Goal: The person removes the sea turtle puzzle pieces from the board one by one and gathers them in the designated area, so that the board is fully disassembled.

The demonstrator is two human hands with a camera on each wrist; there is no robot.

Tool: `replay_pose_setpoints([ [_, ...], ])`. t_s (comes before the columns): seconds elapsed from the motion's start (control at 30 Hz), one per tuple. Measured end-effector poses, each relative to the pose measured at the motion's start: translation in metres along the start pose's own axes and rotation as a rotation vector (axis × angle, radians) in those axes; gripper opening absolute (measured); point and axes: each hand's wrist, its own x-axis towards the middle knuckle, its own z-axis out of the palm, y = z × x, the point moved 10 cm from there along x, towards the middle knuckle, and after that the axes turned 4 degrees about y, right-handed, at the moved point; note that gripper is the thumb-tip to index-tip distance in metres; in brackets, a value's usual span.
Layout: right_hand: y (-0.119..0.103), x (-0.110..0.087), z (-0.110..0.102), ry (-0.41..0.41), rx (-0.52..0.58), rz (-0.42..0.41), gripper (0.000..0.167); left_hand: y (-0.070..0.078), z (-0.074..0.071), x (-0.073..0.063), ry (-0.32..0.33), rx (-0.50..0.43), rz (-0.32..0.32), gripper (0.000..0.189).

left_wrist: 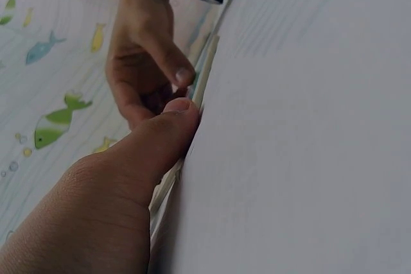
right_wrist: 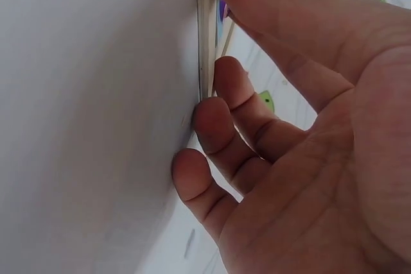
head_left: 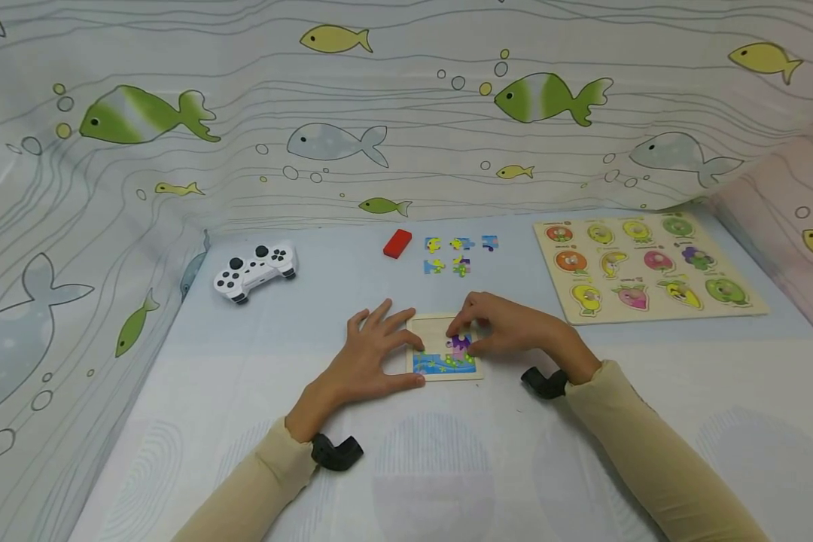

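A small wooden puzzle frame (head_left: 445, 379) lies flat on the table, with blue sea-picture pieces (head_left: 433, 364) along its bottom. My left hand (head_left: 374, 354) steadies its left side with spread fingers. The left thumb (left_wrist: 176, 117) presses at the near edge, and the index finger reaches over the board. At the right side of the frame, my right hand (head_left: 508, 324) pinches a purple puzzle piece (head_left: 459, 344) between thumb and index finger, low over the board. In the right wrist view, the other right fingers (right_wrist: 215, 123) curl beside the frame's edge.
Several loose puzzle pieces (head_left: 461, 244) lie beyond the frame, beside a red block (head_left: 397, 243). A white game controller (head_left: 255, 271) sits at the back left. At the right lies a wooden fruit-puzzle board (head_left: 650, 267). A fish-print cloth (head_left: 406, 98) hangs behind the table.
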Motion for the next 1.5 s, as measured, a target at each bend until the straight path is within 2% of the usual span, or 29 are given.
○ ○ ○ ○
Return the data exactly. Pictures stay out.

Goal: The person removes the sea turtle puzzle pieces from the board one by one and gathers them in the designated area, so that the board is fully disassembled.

The demonstrator is two human hands with a camera on each wrist; there is no robot.

Tool: `replay_pose_setpoints([ [_, ...], ])`. t_s (comes before the columns): seconds elapsed from the motion's start (control at 30 Hz), one per tuple. Measured end-effector poses, each relative to the pose measured at the motion's start: translation in metres along the start pose's own axes and rotation as a rotation vector (axis × angle, radians) in those axes; gripper opening absolute (measured); point and axes: each hand's wrist, its own x-axis towards the middle knuckle, its own z-axis out of the palm, y = z × x, the point moved 10 cm from there along x, towards the middle knuckle, and after that the axes turned 4 degrees about y, right-handed, at the moved point; note that gripper is the thumb-tip to index-tip distance in metres; in brackets, a value's usual span.
Layout: right_hand: y (-0.119..0.103), x (-0.110..0.087), z (-0.110..0.102), ry (-0.41..0.41), rx (-0.52..0.58), rz (-0.42..0.41), gripper (0.000..0.167); left_hand: y (-0.070..0.078), z (-0.074..0.071), x (-0.073..0.063), ry (-0.32..0.33), rx (-0.50..0.43), rz (-0.32..0.32), gripper (0.000..0.189).

left_wrist: 
right_wrist: 
head_left: 

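A small wooden puzzle frame (head_left: 445, 379) lies flat on the table, with blue sea-picture pieces (head_left: 433, 364) along its bottom. My left hand (head_left: 374, 354) steadies its left side with spread fingers. The left thumb (left_wrist: 176, 117) presses at the near edge, and the index finger reaches over the board. At the right side of the frame, my right hand (head_left: 508, 324) pinches a purple puzzle piece (head_left: 459, 344) between thumb and index finger, low over the board. In the right wrist view, the other right fingers (right_wrist: 215, 123) curl beside the frame's edge.
Several loose puzzle pieces (head_left: 461, 244) lie beyond the frame, beside a red block (head_left: 397, 243). A white game controller (head_left: 255, 271) sits at the back left. At the right lies a wooden fruit-puzzle board (head_left: 650, 267). A fish-print cloth (head_left: 406, 98) hangs behind the table.
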Motion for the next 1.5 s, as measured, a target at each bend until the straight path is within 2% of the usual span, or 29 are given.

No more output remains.